Lines that include "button" make up the answer; copy all of them from the data below.

------

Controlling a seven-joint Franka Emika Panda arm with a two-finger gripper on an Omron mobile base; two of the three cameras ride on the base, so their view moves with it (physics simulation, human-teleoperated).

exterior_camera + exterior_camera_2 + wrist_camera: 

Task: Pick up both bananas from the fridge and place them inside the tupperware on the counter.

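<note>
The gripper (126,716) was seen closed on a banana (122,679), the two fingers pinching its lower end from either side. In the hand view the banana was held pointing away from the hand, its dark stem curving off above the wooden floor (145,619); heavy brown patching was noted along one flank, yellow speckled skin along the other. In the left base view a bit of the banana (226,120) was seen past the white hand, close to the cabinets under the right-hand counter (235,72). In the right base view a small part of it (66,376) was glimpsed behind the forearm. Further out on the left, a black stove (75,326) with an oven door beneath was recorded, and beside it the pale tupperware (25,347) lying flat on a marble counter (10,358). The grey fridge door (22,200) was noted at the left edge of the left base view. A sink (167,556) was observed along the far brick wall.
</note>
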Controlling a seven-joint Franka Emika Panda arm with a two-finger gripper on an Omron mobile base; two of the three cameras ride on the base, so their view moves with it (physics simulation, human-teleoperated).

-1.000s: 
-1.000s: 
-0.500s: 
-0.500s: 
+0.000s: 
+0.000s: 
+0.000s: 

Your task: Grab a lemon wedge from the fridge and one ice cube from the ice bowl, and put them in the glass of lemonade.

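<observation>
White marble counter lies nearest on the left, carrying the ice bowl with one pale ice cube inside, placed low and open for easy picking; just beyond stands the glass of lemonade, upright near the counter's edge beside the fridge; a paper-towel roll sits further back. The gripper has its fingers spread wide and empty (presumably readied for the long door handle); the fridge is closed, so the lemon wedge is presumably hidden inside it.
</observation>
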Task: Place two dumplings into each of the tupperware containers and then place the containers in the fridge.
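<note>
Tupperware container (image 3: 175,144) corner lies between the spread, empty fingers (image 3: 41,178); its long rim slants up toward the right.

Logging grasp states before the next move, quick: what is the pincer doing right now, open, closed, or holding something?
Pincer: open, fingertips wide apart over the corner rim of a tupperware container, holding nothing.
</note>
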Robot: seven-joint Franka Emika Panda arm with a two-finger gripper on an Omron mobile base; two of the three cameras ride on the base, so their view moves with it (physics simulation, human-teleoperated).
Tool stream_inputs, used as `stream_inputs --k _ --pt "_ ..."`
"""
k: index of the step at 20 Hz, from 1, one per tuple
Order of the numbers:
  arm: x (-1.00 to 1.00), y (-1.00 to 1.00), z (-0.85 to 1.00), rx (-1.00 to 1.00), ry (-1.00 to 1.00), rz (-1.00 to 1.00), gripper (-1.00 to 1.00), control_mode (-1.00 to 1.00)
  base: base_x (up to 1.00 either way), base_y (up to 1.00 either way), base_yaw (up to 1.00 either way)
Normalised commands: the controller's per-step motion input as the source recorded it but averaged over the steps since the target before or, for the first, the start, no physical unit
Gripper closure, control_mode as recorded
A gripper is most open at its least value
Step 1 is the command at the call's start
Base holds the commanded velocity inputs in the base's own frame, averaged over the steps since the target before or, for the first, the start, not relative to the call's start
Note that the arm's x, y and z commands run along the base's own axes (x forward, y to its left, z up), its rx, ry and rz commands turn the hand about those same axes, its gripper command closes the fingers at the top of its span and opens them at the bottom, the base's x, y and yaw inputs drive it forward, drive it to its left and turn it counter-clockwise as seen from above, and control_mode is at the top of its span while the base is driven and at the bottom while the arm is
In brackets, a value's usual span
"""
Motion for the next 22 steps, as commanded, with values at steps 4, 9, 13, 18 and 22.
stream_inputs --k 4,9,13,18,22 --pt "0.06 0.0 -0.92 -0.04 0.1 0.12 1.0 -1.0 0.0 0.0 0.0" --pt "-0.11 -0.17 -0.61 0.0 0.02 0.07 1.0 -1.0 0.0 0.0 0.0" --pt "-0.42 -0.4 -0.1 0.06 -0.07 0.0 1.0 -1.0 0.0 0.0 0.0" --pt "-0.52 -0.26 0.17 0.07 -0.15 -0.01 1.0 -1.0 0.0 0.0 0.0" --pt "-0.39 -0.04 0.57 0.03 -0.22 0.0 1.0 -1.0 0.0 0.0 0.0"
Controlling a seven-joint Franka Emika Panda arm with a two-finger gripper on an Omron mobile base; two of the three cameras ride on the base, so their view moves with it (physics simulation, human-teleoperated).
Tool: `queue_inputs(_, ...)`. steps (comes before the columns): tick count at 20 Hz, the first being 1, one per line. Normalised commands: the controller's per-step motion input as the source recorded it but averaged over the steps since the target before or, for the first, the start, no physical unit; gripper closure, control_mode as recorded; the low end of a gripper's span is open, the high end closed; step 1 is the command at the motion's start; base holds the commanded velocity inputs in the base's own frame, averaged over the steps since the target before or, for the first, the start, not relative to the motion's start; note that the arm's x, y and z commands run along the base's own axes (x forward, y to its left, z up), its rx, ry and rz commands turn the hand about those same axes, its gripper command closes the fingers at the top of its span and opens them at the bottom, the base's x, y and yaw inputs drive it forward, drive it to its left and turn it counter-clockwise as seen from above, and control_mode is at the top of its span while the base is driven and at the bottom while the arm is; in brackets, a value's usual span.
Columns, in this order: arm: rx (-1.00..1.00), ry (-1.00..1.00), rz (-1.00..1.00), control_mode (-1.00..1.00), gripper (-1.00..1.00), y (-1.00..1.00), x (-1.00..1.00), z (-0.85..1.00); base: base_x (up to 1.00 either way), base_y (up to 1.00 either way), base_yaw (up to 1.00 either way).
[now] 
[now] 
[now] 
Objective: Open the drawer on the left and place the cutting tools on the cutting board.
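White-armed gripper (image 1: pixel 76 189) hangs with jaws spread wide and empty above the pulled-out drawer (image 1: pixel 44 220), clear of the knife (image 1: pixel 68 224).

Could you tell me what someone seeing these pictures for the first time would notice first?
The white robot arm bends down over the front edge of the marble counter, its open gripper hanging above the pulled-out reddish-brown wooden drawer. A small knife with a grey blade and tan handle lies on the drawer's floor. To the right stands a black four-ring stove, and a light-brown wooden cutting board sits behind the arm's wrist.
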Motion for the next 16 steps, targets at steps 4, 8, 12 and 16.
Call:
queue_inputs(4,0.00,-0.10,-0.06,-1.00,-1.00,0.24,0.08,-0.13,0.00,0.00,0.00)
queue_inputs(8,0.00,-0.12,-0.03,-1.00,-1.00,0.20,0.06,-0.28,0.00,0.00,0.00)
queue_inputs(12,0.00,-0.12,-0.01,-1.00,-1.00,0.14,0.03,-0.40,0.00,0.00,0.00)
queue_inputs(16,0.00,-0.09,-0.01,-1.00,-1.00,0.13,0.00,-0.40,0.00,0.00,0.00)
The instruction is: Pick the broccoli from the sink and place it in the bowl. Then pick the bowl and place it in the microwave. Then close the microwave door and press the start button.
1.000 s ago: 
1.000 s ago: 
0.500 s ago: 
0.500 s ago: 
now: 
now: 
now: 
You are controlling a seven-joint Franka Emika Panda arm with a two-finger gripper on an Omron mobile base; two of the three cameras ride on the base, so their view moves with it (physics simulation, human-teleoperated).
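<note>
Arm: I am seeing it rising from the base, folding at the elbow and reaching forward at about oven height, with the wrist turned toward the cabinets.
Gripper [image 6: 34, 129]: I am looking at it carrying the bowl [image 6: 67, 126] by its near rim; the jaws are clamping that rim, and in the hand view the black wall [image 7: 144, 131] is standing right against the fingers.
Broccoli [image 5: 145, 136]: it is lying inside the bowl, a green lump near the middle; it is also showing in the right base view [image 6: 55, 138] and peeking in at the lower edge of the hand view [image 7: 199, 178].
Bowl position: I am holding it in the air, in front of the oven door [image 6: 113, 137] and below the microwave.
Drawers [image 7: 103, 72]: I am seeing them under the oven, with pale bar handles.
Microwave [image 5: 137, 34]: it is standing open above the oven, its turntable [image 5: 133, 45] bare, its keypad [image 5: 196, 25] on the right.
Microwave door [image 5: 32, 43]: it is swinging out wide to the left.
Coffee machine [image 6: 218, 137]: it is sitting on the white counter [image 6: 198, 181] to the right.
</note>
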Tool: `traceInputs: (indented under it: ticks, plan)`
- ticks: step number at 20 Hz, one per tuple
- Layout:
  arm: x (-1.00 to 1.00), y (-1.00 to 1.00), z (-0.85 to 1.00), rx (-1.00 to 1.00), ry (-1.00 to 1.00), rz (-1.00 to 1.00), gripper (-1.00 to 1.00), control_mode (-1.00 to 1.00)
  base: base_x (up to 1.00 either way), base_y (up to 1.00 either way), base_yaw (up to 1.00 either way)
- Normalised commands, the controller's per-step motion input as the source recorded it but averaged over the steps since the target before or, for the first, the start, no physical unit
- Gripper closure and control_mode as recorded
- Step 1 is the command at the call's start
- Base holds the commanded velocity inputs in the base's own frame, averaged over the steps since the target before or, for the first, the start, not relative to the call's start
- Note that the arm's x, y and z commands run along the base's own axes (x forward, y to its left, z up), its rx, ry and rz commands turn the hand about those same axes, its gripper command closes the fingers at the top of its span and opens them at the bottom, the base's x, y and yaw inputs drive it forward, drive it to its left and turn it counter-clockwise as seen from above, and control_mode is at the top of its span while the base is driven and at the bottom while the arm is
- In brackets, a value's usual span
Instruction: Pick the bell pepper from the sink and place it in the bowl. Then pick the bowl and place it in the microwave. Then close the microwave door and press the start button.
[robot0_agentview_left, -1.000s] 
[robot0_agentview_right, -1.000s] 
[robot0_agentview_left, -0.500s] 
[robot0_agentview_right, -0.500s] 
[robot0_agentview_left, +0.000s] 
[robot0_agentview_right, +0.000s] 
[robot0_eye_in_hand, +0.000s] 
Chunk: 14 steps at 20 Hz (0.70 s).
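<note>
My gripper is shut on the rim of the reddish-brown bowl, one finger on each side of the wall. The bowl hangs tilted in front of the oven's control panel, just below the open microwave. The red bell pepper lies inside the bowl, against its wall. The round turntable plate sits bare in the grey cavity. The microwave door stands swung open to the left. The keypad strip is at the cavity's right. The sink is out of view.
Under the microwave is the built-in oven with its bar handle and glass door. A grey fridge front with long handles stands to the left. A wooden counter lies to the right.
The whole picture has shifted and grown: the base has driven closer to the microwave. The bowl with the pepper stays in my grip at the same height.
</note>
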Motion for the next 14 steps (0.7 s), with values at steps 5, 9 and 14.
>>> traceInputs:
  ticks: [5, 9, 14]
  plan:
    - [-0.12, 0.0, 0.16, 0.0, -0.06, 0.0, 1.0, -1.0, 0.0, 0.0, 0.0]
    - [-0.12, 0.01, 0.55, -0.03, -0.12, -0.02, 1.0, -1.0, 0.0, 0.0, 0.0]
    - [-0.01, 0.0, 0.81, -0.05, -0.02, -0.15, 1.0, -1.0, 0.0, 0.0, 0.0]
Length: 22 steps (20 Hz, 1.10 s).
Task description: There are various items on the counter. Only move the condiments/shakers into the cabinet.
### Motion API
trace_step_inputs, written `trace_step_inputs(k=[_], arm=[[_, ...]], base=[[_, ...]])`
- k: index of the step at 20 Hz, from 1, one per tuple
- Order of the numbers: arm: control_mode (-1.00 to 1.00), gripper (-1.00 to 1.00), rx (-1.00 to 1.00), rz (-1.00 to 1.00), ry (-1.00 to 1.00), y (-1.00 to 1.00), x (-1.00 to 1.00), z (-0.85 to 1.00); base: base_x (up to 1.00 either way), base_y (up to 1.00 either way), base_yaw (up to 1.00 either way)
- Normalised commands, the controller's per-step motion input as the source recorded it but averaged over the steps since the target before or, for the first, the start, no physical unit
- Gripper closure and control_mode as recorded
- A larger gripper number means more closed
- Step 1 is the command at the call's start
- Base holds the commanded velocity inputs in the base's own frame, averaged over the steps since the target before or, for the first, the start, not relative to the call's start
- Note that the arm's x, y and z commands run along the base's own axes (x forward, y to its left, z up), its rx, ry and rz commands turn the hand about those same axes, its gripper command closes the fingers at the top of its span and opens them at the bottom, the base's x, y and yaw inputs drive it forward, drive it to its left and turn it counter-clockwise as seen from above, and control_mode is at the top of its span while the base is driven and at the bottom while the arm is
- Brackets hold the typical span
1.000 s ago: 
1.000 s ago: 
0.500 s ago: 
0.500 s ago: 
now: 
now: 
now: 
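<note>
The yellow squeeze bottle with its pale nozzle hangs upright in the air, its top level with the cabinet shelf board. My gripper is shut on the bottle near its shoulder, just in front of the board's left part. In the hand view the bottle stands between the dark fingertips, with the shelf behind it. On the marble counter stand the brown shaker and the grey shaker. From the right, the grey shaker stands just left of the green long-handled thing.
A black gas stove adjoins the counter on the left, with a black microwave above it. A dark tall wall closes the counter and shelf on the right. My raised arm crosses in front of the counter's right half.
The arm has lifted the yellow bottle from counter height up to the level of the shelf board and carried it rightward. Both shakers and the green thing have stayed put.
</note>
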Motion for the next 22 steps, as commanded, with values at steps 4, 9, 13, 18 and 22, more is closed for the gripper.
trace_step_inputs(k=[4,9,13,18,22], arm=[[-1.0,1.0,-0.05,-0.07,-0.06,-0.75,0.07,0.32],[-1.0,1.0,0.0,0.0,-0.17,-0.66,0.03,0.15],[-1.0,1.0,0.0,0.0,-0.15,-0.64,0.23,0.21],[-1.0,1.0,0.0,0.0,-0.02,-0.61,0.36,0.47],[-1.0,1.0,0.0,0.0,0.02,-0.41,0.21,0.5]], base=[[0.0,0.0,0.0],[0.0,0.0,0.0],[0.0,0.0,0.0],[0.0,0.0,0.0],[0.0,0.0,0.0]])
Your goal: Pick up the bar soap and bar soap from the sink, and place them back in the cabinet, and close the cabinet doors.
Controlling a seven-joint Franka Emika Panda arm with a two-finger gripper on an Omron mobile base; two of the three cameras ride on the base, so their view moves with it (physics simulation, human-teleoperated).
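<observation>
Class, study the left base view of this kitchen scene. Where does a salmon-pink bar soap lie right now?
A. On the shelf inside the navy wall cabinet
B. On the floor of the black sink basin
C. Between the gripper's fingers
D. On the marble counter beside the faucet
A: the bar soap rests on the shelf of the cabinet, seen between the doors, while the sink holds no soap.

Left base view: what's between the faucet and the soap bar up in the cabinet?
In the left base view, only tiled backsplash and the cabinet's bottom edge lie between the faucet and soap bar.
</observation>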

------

Problem solution:
The instruction is: Pick the broccoli from the sink and place it in the bowl. Then pick the bowl and place it in the microwave. Then close the microwave door and press the start button.
Instruction: Pick the bell pepper from the sink and place it in the bowl. Then pick the bowl and place it in the microwave. Then close the microwave door and press the start button.

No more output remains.